Emily Woodland, AMP Capital co-head of sustainable investment, said an impact global shares fund would necessarily have a sharper focus than the manager’s existing responsible investment offerings. “We’re doing a feasibility study now to determine what a ‘deeper green’ fund might look like,” Woodland said.
She said the mooted global shares impact fund would possibly hold up to 40 stocks targeting firms capable of delivering positive change in some of the world’s biggest problem areas such as energy and healthcare.
“Our view is that if investors have a long-term horizon, they won’t necessarily have to trade-off returns [by investing in a global shares impact fund], as long as the underlying stocks are good companies,” Woodland said.
However, the mooted AMP Capital fund panned out, she said Australasian investors looking for impact products would have to venture beyond the direct local offerings that the sector is known for.
“The impact investment market in Australia and NZ is fragmented and there’s a real challenge in scaling it,” Woodland said. “Impact investing in the public market space has the scale.”
Woodland said direct local projects would always appeal to community-based impact investors but the limited opportunity set could not meet the growing demand.
She said impact investing attracted a lot of attention at the recent Philanthropy NZ conference in Wellington, NZ, with about 90 of the record 500-plus delegates at the event turning up at her session on the topic.
“There were a lot of questions about what impact investing means and how it could fit within their existing investment mandate and guidelines. My understanding is that SIPOs [statement of investment policy and objectives]are living, breathing documents that should be allowed to develop.”
Despite the heightened interest from philanthropic groups, she said retail investors were driving most of the demand for impact investing.
“There’s a real generational shift underway and retail investors are showing a keen interest in ‘deep green’ products,” Woodland said.
Impact investing was best viewed as a subset of the wider environmental, social and governance (ESG) universe, she said, with a sole emphasis on tackling big issues via positive action (as opposed to negative screening, for example).
But measuring the ‘impact’ of impact investing remained “the largest stumbling block” in legitimising the approach, Woodland said.
“Impact investments have to demonstrate what they have actually done,” she said. “We need to develop a common language and KPIs [key performance indicators], for example.”
Coincidentally, last week industry body, the Global Impact Investing Network (GINN), rolled out a new tool designed to improve the measurement issue.

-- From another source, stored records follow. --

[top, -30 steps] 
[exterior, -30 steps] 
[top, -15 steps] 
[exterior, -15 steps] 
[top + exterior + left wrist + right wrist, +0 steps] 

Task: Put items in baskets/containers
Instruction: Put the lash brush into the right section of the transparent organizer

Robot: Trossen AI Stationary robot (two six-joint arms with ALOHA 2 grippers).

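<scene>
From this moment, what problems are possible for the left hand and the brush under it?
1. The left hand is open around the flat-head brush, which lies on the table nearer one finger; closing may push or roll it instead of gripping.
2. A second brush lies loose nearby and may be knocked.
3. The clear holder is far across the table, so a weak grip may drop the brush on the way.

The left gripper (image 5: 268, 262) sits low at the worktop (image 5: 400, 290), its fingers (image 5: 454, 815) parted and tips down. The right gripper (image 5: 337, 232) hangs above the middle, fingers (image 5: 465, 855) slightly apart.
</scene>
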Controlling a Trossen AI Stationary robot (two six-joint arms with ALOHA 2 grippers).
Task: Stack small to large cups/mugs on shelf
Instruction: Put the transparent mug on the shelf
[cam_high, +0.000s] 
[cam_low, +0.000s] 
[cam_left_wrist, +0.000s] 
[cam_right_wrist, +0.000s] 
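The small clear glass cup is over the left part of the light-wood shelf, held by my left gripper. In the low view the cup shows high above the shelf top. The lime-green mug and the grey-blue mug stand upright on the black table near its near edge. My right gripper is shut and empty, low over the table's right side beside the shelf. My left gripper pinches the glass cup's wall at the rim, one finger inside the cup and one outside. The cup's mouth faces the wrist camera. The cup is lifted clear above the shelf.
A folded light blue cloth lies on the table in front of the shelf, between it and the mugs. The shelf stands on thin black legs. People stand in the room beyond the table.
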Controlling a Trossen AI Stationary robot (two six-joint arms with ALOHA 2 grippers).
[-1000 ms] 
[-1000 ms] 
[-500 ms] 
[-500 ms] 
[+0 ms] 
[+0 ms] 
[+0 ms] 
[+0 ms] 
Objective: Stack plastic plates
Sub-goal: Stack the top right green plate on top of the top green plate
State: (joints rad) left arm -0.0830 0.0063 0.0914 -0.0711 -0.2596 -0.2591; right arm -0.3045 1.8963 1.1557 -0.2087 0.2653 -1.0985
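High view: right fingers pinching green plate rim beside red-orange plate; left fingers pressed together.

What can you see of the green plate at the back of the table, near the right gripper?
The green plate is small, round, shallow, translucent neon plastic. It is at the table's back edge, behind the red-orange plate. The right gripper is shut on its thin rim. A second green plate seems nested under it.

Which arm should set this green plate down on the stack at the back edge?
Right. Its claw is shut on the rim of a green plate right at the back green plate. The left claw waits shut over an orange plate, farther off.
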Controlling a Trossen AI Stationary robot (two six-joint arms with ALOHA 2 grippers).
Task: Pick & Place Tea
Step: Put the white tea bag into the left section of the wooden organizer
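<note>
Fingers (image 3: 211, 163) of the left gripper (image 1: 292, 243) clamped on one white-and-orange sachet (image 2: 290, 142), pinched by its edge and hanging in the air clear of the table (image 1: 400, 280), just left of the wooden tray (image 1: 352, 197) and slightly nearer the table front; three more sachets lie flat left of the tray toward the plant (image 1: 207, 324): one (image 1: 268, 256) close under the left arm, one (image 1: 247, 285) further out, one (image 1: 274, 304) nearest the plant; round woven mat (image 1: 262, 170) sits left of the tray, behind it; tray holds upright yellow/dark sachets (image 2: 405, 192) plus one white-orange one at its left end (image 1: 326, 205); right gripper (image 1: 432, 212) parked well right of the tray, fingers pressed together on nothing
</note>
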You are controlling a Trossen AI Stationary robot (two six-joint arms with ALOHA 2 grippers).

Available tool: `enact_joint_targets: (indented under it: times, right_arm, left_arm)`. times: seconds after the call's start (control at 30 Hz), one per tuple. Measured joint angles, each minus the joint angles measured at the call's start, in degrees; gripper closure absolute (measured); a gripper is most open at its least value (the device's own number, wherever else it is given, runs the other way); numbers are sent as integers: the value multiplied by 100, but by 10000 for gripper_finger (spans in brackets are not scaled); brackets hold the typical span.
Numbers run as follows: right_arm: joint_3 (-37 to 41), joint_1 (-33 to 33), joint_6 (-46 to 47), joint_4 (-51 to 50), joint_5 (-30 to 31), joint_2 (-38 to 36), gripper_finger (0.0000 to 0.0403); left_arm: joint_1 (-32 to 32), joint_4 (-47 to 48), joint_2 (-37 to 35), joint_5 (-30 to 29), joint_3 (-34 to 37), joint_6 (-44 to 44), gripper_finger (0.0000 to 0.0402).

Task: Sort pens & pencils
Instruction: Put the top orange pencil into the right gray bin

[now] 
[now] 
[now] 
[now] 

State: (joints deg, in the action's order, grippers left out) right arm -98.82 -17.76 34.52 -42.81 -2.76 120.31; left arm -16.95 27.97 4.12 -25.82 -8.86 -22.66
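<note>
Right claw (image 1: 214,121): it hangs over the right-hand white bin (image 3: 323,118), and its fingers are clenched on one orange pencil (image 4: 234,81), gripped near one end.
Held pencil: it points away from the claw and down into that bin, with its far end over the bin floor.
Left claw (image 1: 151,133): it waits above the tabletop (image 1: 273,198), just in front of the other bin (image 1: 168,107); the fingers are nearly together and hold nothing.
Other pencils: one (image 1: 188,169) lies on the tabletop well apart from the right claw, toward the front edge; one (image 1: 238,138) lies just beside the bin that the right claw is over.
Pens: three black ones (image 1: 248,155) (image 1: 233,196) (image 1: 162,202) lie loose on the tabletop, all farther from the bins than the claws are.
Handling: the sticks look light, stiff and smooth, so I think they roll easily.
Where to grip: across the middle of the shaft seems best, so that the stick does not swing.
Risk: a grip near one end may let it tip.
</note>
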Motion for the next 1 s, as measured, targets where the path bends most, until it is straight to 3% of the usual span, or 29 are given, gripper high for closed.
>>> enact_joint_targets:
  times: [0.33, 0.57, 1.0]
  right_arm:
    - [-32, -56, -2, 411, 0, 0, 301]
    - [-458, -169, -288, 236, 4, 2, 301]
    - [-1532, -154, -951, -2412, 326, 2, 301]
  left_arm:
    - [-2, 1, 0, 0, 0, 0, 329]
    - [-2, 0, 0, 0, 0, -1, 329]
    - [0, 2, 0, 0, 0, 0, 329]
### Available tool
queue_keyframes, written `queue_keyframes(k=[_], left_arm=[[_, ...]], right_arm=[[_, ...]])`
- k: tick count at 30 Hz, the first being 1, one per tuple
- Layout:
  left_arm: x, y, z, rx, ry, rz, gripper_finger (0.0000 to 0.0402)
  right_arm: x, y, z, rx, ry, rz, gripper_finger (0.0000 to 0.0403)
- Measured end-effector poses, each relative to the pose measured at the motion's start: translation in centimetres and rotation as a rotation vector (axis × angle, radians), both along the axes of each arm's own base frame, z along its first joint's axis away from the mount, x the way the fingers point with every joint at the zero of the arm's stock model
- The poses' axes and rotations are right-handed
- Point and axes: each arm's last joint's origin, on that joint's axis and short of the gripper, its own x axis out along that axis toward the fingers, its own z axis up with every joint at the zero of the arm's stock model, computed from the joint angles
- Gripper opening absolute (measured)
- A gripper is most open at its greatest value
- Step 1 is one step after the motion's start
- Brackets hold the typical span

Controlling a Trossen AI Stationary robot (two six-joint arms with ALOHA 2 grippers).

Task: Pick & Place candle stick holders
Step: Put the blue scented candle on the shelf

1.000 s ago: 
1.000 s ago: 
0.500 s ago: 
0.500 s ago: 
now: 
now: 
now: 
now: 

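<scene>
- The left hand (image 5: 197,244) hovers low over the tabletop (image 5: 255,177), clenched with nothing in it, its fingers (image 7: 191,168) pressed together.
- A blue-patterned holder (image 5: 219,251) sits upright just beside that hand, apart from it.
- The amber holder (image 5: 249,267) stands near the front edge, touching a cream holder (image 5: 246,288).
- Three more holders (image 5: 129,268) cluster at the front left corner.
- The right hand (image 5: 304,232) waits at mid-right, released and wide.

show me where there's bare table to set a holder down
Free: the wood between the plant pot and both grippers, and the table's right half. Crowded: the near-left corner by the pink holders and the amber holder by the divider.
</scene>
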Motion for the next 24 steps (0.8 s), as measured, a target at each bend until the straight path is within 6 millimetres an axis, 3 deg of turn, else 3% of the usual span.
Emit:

According to a GIIN release, “IRIS+ gives investors an easy-to-use system, including sets of core metrics around certain key themes such as clean energy access, financial inclusion, health, and affordable housing”.
Woodland joined the AMP Capital sustainable investment team – headed by Ian Woods – last November following an 18-year investment career, mainly with UBS in London and Hong Kong (where she is now based). Early this year, the manager’s sustainable investment team expanded to six with the appointment of Adrian Williams as ESG director real estate and listed equities.
Last November, David Allen, AMP Capital global chief investment officer equities, said: “Investing in companies with long-term sustainable business models is an important part of our investment approach across all asset classes. More specifically, there is growing demand from clients to be able to invest globally in companies that are changing the world for the better, while also delivering strong long-term financial outcomes. Over time, we aim to help clients meet this need.”